L'“Arlecchino”, nato negli anni ’60 su modello del fortunato progetto del “Settebello”, tornerà a viaggiare su itinerari di rilievo storico e paesaggistico consentendo di ampliare l’offerta turistica della Fondazione FS.

Dopo il trasferimento dell’ETR 252 presso gli impianti dell’Industria Privata, sono stati compiuti i primi interventi propedeutici al ripristino meccanico e al restauro estetico del mezzo. Rialzate le quattro casse che costituiscono il convoglio, i carrelli e i motori sono stati inviati all’impianto Trenitalia di Ancona per la revisione completa. 

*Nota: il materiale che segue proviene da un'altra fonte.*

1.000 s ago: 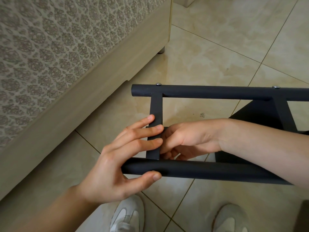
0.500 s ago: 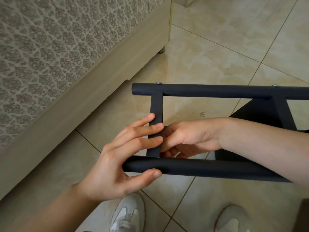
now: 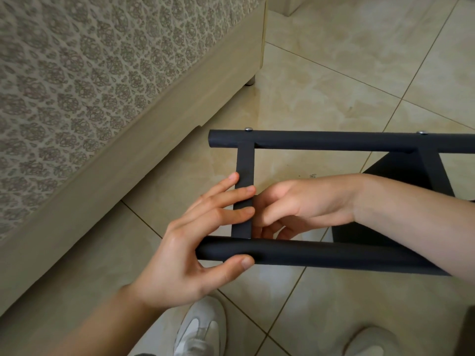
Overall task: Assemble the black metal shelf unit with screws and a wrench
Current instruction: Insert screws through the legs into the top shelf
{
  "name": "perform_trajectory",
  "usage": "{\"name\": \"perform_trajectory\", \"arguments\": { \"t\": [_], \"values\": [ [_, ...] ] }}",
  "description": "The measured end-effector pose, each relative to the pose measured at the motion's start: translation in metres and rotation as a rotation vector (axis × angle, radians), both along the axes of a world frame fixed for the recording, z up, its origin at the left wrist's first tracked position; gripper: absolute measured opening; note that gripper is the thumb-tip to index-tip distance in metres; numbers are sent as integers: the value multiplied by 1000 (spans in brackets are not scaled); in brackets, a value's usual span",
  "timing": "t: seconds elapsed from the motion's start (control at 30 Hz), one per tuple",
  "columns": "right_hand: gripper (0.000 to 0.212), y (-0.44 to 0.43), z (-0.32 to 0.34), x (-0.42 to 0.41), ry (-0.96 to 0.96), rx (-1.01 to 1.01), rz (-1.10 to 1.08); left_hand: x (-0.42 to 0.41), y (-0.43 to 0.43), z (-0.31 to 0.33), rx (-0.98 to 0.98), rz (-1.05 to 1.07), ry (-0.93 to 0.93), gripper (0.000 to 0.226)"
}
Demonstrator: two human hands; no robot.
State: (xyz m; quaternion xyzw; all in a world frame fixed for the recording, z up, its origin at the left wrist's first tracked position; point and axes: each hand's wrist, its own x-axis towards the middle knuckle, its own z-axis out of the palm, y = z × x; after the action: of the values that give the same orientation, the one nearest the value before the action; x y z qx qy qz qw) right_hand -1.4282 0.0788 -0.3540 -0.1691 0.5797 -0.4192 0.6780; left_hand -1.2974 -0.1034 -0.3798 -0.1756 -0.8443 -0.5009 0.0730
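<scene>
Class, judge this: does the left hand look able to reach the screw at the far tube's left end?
Probably yes: the left hand holds the near tube, and only bare crossbar lies between it and the screw.

black tubular metal shelf frame [image 3: 334, 141]: i read no lettering or numbers
white sneakers [image 3: 200, 330]: no brand i can make out
beige patterned bed side [image 3: 77, 86]: no text

Left hand [image 3: 185, 253] and right hand [image 3: 295, 201] bare to the forearms; white sneakers [image 3: 201, 330].
</scene>
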Motion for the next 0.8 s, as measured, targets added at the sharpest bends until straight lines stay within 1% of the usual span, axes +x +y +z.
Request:
{"name": "perform_trajectory", "arguments": {
  "t": [0.17,0.27,0.37,0.43,0.5,0.53,0.63,0.67,0.73,0.8],
  "values": [
    [21,8,13,-5,17,-34,67,3,2,5,26,20,-65,42],
    [22,13,23,0,86,-24,79,5,1,7,28,34,-108,42],
    [25,20,34,10,257,11,94,10,1,9,43,57,-177,46],
    [24,25,42,19,423,65,86,15,3,9,74,90,-219,48],
    [20,31,50,27,587,132,72,21,7,9,106,143,-237,49],
    [21,34,53,32,648,155,66,24,10,9,150,178,-270,53],
    [25,46,55,43,803,190,50,31,17,9,409,287,-492,74],
    [25,52,59,49,858,202,43,34,20,10,467,315,-572,78],
    [27,59,58,54,939,226,38,36,23,5,502,334,-710,85],
    [27,67,63,61,1032,252,48,40,27,5,507,335,-776,98]
  ]
}}
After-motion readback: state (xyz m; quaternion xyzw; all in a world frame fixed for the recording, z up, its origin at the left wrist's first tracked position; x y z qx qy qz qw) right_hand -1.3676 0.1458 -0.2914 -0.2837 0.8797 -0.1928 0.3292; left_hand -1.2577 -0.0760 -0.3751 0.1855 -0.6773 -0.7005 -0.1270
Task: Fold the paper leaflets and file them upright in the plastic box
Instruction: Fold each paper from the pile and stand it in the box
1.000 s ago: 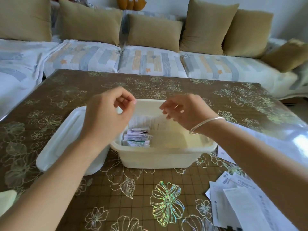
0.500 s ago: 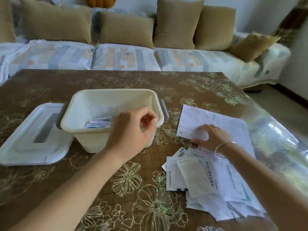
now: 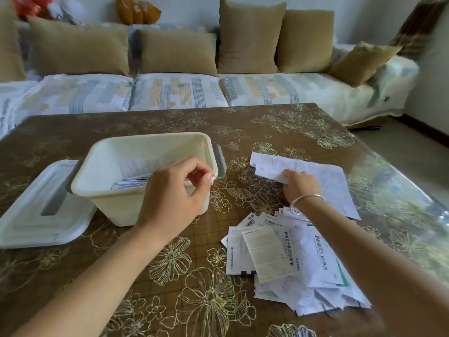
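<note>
Fingers (image 3: 202,175) of the left hand (image 3: 175,198) are curled in toward the thumb with nothing visible between them. The hand hovers at the near-right corner of the plastic box (image 3: 114,207). Fingers (image 3: 289,177) of the right hand (image 3: 301,188) pinch the near-left edge of a large sheet (image 3: 325,176), which is lifted slightly there.

Near right: pile of unfolded leaflets (image 3: 291,259), fanned and overlapping flat on the worktop (image 3: 170,288). That's the backlog; can't count it.

Mid left: the box is open, with a small batch of folded leaflets (image 3: 131,183) inside toward its near side. Only their top edges show over the rim, so I can't confirm upright vs leaning. Most of the box looks free. The lid (image 3: 36,215) lies flat, just left of the box.

Mid right, beyond the pile: the large sheet, unfolded. My read is that it's next to be folded.

Far: sofa (image 3: 182,93), not involved.

Estimate: early stage. A few are filed and most remain, each needing a fold, then a slot in the box.
</note>
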Available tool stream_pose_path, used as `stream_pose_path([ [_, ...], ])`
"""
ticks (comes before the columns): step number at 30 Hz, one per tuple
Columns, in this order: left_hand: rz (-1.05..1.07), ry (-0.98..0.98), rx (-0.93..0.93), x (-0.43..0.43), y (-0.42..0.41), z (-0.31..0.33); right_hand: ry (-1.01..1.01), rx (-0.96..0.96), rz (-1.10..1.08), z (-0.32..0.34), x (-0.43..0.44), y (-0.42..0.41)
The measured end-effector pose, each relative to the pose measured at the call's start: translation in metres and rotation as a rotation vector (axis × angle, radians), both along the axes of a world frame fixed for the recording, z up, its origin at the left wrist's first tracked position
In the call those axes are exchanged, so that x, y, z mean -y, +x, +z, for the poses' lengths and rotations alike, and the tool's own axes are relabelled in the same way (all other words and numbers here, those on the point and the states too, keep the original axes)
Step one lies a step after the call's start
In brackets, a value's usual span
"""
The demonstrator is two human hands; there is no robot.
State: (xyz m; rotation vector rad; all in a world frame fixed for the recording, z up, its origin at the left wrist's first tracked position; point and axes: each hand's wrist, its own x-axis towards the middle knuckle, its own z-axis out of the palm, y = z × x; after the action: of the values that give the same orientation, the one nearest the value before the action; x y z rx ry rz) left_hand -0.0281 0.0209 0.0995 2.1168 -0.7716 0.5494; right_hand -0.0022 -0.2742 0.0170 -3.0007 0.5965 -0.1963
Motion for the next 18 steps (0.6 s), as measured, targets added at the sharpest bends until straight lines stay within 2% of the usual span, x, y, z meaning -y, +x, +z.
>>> stream_pose_path([
  [3,-0.015,0.010,0.030,-0.001,-0.003,0.001,0.165,0.113,-0.020,0.012,-0.001,0.004],
  [6,-0.025,0.011,0.060,-0.006,-0.008,0.003,0.160,0.370,0.008,0.032,-0.003,-0.002],
  [9,-0.030,0.013,0.098,-0.012,-0.015,0.004,0.122,0.635,0.173,0.048,-0.009,-0.032],
  [11,-0.040,0.020,0.099,-0.013,-0.023,0.003,0.136,0.730,0.292,0.056,-0.017,-0.066],
  [15,0.003,0.006,-0.028,-0.014,-0.048,-0.013,0.226,0.702,0.401,0.052,-0.037,-0.137],
  [18,0.029,0.012,-0.196,-0.023,-0.062,-0.037,0.474,0.639,0.374,0.043,-0.055,-0.176],
])
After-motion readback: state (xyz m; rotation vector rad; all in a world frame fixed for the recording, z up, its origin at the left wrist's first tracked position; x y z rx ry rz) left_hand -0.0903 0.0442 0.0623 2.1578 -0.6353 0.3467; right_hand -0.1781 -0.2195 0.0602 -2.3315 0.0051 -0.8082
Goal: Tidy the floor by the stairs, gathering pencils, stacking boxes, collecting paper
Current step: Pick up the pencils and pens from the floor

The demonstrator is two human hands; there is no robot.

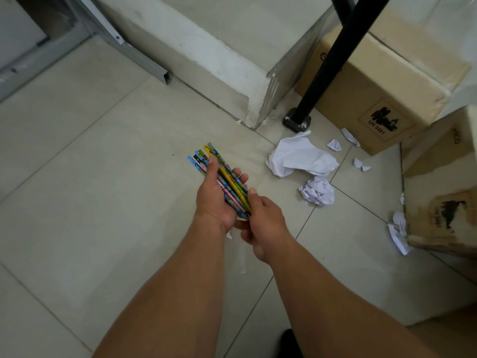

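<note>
A bundle of several colourful patterned pencils [227,177] lies across my left hand [215,200], whose thumb presses on them from above. My right hand [263,223] touches the near ends of the bundle with its fingertips. Crumpled white paper lies on the tiled floor to the right: a large loose sheet [302,156], a tight ball [318,191], and small scraps [334,145]. A cardboard box [382,89] marked UN 3481 stands at the back right. A second, torn cardboard box [444,202] stands at the right edge.
A white stair step [219,60] rises behind the pencils. A black metal pole with a foot [298,121] stands between the step and the far box. More paper scraps [398,232] lie by the torn box. A grey metal frame [124,42] runs at the upper left.
</note>
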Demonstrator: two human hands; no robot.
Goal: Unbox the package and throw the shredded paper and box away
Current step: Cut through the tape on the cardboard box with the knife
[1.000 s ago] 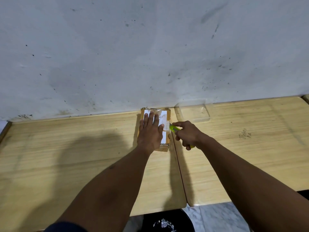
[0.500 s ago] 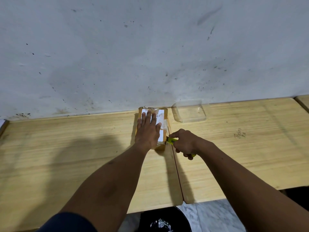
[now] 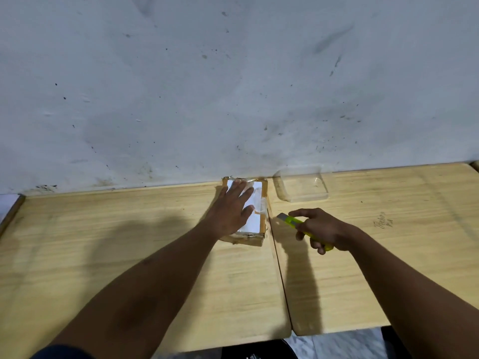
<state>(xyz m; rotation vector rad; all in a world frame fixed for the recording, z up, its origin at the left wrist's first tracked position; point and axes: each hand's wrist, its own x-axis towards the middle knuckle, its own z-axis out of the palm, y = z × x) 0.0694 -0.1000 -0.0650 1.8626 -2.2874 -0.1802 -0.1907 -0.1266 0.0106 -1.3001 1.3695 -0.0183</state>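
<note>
A small brown cardboard package (image 3: 255, 224) with a white label and clear tape lies on the wooden table (image 3: 129, 242), its far end against the wall. My left hand (image 3: 230, 211) rests flat on top of it, fingers spread, covering most of the label. My right hand (image 3: 321, 229) is just right of the package, apart from it, gripping a yellow-green utility knife (image 3: 290, 221) whose tip points left toward the box's right side.
A clear plastic tray (image 3: 303, 186) stands by the wall, right of the package. A second wooden table (image 3: 388, 255) butts against the first along a seam beside the box. A dark bin (image 3: 254, 353) shows under the near table edge.
My right hand has drawn the knife back from the package's near right corner, out to the right and clear of it. My left hand stays pressed on the box.
</note>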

Smontati gli arredi interni, i finestrini e tutti gli impianti, si è potuto procedere al risanamento della carpenteria e della struttura portante. Concluse queste attività, è ora in corso la posa dei cavi dell'alta, media e bassa tensione lungo tutto il treno. Altri interventi saranno eseguiti per i necessari aggiornamenti impiantistici e per tutte le apparecchiature di trazione. L’installazione di nuovi convertitori per l’alimentazione delle utenze di bordo, dei climatizzatori, dell’illuminazione e per la ricarica delle batterie, realizzati secondo le più moderne tecnologie, saranno in grado di erogare una potenza installata tale da soddisfare le necessità del treno e di garantire circa  il 50% in più di potenza come “margine di riserva”.

Negli ambienti viaggiatori, nella carrozza 3 è in allestimento lo spazio destinato al bar di bordo, con nuove e moderne attrezzature ma secondo standard estetici coerenti con l’epoca. Parallelamente a queste lavorazioni è in corso l'attività di restauro e ricostruzione delle poltrone che, pur mantenendo esattamente il design e la struttura originali, verranno dotate di nuove imbottiture e tessuti di rivestimento.

Inoltre, per far viaggiare l’”Arlecchino” in completa sicurezza, sono previsti diversi aggiornamenti tecnologici tra cui l’installazione nelle cabine di guida del “Sistema Controllo Marcia Treno” e del blocco elettrico delle porte.